This is an automated email from the ASF dual-hosted git repository.

maplefu pushed a commit to branch main
in repository https://gitbox.apache.org/repos/asf/arrow.git


The following commit(s) were added to refs/heads/main by this push:
     new a4acb64343 GH-40872: [C++][Parquet] Encoding: Optimize 
DecodeArrow/Decode(bitmap) for PlainBooleanDecoder (#40876)
a4acb64343 is described below

commit a4acb643437af2323f683e51d6043907fed496a9
Author: mwish <[email protected]>
AuthorDate: Thu Apr 4 03:57:41 2024 +0800

    GH-40872: [C++][Parquet] Encoding: Optimize DecodeArrow/Decode(bitmap) for 
PlainBooleanDecoder (#40876)
    
    
    
    ### Rationale for this change
    
    This is for enhance boolean decoding.

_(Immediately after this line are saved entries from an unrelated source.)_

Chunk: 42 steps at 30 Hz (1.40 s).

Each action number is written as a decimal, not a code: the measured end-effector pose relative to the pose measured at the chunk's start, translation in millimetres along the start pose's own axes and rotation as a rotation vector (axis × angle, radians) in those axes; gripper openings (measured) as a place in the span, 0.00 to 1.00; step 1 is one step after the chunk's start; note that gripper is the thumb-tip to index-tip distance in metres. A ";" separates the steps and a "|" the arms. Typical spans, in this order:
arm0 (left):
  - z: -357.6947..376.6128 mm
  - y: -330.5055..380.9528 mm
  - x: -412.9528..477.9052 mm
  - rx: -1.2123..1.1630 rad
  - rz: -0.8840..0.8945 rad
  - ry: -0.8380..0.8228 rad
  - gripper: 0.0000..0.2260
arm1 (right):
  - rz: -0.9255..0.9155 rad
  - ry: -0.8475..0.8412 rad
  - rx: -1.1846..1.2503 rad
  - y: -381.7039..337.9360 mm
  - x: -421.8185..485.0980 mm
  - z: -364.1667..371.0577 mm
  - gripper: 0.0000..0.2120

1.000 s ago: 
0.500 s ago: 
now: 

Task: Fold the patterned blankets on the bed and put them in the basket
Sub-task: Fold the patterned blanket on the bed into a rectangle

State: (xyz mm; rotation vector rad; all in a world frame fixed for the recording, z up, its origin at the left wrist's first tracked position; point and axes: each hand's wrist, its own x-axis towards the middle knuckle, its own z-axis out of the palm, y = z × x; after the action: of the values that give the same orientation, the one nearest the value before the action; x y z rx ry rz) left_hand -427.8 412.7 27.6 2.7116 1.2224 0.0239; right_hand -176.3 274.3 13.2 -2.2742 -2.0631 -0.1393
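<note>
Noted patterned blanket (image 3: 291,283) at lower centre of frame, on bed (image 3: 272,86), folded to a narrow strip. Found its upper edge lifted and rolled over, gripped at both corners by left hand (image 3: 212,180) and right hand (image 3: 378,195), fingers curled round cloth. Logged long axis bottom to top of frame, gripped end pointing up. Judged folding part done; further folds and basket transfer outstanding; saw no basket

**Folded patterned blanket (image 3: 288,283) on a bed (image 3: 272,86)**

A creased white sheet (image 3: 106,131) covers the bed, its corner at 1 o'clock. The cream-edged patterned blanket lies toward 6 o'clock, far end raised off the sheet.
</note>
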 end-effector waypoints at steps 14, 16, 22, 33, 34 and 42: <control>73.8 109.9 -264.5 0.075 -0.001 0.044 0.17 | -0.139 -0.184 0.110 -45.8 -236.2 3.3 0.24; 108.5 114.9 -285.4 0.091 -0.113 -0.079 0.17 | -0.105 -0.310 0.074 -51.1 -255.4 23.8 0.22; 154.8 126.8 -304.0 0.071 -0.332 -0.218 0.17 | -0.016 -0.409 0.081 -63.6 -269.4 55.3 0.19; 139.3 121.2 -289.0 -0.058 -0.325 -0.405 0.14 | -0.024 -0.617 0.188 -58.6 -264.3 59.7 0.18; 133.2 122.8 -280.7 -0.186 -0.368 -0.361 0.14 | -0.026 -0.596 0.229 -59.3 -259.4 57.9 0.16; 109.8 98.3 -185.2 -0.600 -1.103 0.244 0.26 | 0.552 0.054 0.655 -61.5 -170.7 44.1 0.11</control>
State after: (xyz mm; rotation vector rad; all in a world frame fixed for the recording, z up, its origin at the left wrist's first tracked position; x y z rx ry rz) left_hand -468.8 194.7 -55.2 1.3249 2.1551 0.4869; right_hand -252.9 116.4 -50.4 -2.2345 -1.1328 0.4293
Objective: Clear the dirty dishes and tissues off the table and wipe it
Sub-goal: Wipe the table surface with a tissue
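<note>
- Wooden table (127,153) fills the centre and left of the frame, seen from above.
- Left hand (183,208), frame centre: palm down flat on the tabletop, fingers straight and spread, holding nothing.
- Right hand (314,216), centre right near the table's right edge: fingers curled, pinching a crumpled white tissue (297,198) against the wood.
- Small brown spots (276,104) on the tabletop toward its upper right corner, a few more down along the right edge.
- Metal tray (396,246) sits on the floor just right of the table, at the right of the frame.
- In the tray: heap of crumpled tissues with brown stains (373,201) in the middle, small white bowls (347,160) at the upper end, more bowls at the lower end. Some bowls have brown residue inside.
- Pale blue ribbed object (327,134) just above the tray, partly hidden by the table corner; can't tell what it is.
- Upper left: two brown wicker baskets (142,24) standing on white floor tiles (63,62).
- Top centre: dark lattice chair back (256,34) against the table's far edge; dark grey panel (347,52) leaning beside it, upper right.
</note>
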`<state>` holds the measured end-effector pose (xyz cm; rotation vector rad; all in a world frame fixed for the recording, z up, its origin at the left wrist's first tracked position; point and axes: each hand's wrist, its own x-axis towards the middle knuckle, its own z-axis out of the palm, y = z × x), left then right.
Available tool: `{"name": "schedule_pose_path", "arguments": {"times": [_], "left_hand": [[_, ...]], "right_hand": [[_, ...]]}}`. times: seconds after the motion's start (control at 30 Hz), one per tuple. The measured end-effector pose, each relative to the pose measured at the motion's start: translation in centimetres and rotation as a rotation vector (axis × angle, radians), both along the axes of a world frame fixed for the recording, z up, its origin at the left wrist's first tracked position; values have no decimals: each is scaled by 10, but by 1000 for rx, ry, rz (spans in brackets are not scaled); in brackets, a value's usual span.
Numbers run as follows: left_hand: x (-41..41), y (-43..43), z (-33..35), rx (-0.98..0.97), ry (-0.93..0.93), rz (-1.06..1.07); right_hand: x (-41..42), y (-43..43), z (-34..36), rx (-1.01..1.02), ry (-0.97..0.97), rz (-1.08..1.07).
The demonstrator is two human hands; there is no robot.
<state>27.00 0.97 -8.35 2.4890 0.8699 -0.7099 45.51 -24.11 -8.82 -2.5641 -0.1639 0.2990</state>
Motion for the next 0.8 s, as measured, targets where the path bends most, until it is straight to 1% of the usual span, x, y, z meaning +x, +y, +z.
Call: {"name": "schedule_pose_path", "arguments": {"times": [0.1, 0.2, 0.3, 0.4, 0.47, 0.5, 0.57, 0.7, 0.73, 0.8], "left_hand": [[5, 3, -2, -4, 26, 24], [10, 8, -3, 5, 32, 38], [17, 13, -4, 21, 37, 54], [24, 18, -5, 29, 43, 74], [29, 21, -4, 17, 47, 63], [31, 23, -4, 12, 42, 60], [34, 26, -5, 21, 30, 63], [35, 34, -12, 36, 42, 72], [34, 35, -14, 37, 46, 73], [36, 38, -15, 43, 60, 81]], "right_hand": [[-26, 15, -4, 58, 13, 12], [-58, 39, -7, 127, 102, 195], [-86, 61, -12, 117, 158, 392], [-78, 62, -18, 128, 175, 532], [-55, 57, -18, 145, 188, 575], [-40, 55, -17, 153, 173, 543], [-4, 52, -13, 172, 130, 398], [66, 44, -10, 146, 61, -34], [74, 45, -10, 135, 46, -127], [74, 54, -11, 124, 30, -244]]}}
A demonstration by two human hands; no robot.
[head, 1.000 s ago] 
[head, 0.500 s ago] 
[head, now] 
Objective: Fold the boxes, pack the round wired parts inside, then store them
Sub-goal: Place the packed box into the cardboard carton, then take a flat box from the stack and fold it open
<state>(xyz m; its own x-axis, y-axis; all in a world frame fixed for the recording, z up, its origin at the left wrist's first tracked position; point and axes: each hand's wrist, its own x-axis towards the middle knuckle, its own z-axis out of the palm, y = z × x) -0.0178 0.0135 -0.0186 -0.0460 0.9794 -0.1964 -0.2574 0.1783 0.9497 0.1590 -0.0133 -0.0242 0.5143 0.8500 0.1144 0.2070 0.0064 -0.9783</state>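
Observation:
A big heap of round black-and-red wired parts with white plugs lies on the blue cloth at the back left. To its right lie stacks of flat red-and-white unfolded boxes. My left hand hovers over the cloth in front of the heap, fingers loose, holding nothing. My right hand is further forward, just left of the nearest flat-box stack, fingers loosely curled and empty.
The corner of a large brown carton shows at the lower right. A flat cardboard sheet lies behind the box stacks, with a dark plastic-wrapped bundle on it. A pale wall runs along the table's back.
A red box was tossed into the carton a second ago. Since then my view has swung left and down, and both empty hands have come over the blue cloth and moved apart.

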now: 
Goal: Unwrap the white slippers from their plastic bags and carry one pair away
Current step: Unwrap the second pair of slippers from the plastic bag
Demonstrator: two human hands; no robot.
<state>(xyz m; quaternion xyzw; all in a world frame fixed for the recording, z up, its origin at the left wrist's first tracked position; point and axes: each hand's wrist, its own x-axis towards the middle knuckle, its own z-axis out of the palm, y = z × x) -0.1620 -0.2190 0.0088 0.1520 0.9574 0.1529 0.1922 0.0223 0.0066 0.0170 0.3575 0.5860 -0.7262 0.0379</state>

I optimized the `DecodeArrow` for 
PlainBoolean
    
    ### What changes are included in this PR?
    
    Optimize DecodeArrow/Decode(bitmap) for PlainBooleanDecoder, and add 
benchmarks
    
    ### Are these changes tested?
    
    Yes
    
    ### Are there any user-facing changes?
    
    Minor optimization. And `Decode` boolean will change the syntax
    
    * GitHub Issue: #40872
    
    Lead-authored-by: mwish <[email protected]>
    Co-authored-by: Antoine Pitrou <[email protected]>
    Signed-off-by: mwish <[email protected]>
---
 cpp/src/parquet/column_reader.cc      |   3 +-
 cpp/src/parquet/encoding.cc           |  79 ++++++++----
 cpp/src/parquet/encoding.h            |   4 +-
 cpp/src/parquet/encoding_benchmark.cc | 236 ++++++++++++++++++++++++++++------
 4 files changed, 261 insertions(+), 61 deletions(-)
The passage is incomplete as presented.